Tuesday, December 10, 2013

A fantastical experience at Legoland

One of the highlights of IHI's annual National Forum on Quality Improvement in Health Care is the opportunity for attendees to take a full-day excursion to one of the major theme parks in the vicinity. I had the pleasure of helping to lead one yesterday to Legoland.  We all know about Legos, those versatile, creativity-building blocks, and this park is a physical embodiment of the toys. It is targeted at children from ages 2 to 12, including this little lady who was enjoying a gentle sprinkle in the new World of Chima section.

Our 44 participants were greeted in the moning by the smiling faces of my colleagues Azeem Mallick and Kate Bones. We decided to engage in an opening exercise designed to get the group thinking about the operational issues facing a theme park of this sort. The pedagogical scenario we created was: "You have been brought in as a consultant. What do you imagine are the major challenges facing this company in meeting the standards it has set for famimly visits? Pick the highest prioirity and develop your theory about how to address this challenge. What will you do with regard to interventions with leadership, front-line staff, and interactions with visitors.”

The breakout groups jumped in enthuiastically.  Here, patient advocate Ziva Mann from the Cambridge Health Alliance reports from her group.  Later, with the help of a colleagues, Lelsey Anne Smith (Quality Improvement Programme Director at NHS Education for Scotland) votes on her priorities.

The idea was to compare our preconceptions of the issues facing such a theme park with the actual experience of those working in the park.  So, next it was off for the visit.

First impressions are key, and the thing that grabbed ours was this nifty name tag worn by our guide Kim.  Everyone wanted one!  Sorry, the product is not for sale . . . but we learned that park guides-- getting down low to be face-to-face--trade the little people from their name tags with ones offered by young visitors to the park.  It is a way to establish personal connections between the staff and the guests and reinforce the park's friendly atmosphere.

From the entrance, we headed to the model shop, the place where those fantastical creatures and other designs are conceived and constructed--block by block. As far as we could see, being a master model-maker at Legoland is a career to be envied. Angie, shown here, made a point to show us one of her favorite set of small models based on a favorite movie,

as well as this familiar-looking creature, complete with movable mouth:

We also had time to view Miniland USA in the heart of the park.  This miniature set of depictions of major sites in the country is a favorite of the children, and they spend hours looking at the models and pushing buttons to create animations like this depiction of a dolphin show.
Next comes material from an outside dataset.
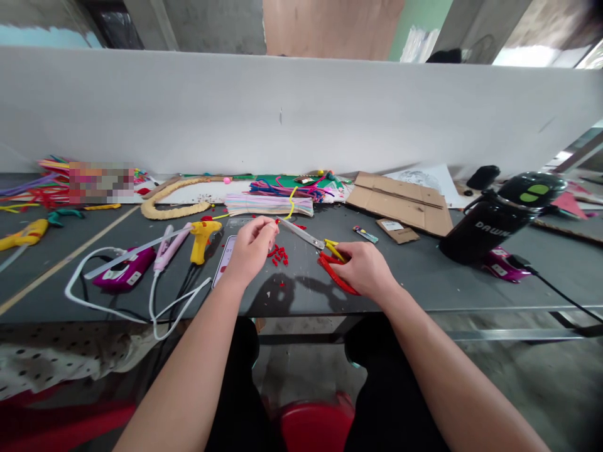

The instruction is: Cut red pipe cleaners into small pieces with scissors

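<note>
My right hand (pixel 367 267) is closed around scissors (pixel 304 235) with yellow and red-orange handles. Their blades point left, and the tips come close to the fingertips of my left hand (pixel 254 248). The left fingers are pinched together, with a bit of red showing at the tips, probably a short red pipe cleaner. Below the blades, several short red pieces (pixel 279 255) lie in a loose pile on the grey table (pixel 301 295). A lone red piece (pixel 282 284) rests nearer the front edge.
Left of my hands are a yellow glue gun (pixel 201 240), a pink glue gun (pixel 166 251) with cables and a phone (pixel 224 258). Striped pipe cleaners (pixel 264 204) lie behind. On the right are cardboard (pixel 400 204) and a tilted-looking black bottle (pixel 490 223).
</note>
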Motion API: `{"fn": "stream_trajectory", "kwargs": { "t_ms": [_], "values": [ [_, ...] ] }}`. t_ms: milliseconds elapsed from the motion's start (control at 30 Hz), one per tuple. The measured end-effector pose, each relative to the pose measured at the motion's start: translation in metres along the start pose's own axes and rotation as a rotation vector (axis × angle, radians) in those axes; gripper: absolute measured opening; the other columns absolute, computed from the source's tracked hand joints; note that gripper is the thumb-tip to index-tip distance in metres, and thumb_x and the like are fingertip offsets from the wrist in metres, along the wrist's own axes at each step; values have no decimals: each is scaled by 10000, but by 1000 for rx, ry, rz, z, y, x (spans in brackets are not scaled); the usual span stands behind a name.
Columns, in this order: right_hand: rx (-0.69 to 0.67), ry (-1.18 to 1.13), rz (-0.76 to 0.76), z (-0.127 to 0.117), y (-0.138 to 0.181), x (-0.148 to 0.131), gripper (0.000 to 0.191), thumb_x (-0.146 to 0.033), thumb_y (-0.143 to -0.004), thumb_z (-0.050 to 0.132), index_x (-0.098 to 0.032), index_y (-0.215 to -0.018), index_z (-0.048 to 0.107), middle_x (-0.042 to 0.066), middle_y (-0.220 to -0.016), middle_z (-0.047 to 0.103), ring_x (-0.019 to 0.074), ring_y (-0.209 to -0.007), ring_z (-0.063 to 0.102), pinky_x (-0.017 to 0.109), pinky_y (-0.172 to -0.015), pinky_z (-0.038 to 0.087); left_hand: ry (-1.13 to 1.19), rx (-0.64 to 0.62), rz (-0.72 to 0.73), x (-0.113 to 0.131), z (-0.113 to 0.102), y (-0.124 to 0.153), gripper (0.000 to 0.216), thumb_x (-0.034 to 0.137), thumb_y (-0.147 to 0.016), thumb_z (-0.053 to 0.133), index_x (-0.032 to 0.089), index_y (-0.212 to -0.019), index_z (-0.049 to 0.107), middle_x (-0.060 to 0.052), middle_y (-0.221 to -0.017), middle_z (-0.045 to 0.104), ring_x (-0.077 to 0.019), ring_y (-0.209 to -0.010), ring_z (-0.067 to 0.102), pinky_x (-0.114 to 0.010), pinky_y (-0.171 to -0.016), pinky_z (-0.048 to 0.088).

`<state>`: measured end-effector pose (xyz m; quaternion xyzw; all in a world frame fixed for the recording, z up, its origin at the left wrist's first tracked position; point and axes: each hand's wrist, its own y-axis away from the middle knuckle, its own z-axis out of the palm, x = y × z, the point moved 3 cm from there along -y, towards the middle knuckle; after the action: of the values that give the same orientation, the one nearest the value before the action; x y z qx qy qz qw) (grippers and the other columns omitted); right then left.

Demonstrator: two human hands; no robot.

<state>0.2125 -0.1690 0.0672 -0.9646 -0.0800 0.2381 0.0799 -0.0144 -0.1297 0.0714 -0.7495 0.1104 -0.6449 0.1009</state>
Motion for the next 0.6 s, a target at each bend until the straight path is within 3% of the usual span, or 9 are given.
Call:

We eventually convened for some serious talks with park management and focused on the kinds of questions we had previewed during our working session back at the IHI conference center.  We were left with very favorable impressions about the efforts made by the people in the theme park company to deliver the highest quality guest experience.  Of particular note was a rigorous system to collect and analyze each and every customer complaint and suggestion.  Once per month, every such comment is reviewed at a high level management meeting, comprising people from all divisions--not just those departments facing the visitors--at which action plans are made to resolve the issues systemically.  I should note that this monthly meeting does not in any way substitute for real-time problem solving.  When a guest brings up an issue in person, the staff member who receives the complaint "owns" the problem and stays with the guest until it is resolved.  The guest liaison staff and all frontline staff have the authority to solve the problem then and there, without further bureaucratic process.  Guests can also submit issues by texting messages to the park, and the problem is often solved in real time by a park official going to the site of the problem.

We (sadly) noted the comparison with most hospitals on this front, and people left with a resolution to explore ways to improve customer service at their home institutions.

We concluded with some free time to explore the park and, yes, go shopping: The bus was definitely more crowded on the ride back to the conference center!

1 comment:

Anonymous said...

Apropos of your comments on how to use customer feedback is this funny HBR blog on how not to use it. The hospitals I worked in (and many others) must have been using this method. Clearly Legoland knows better.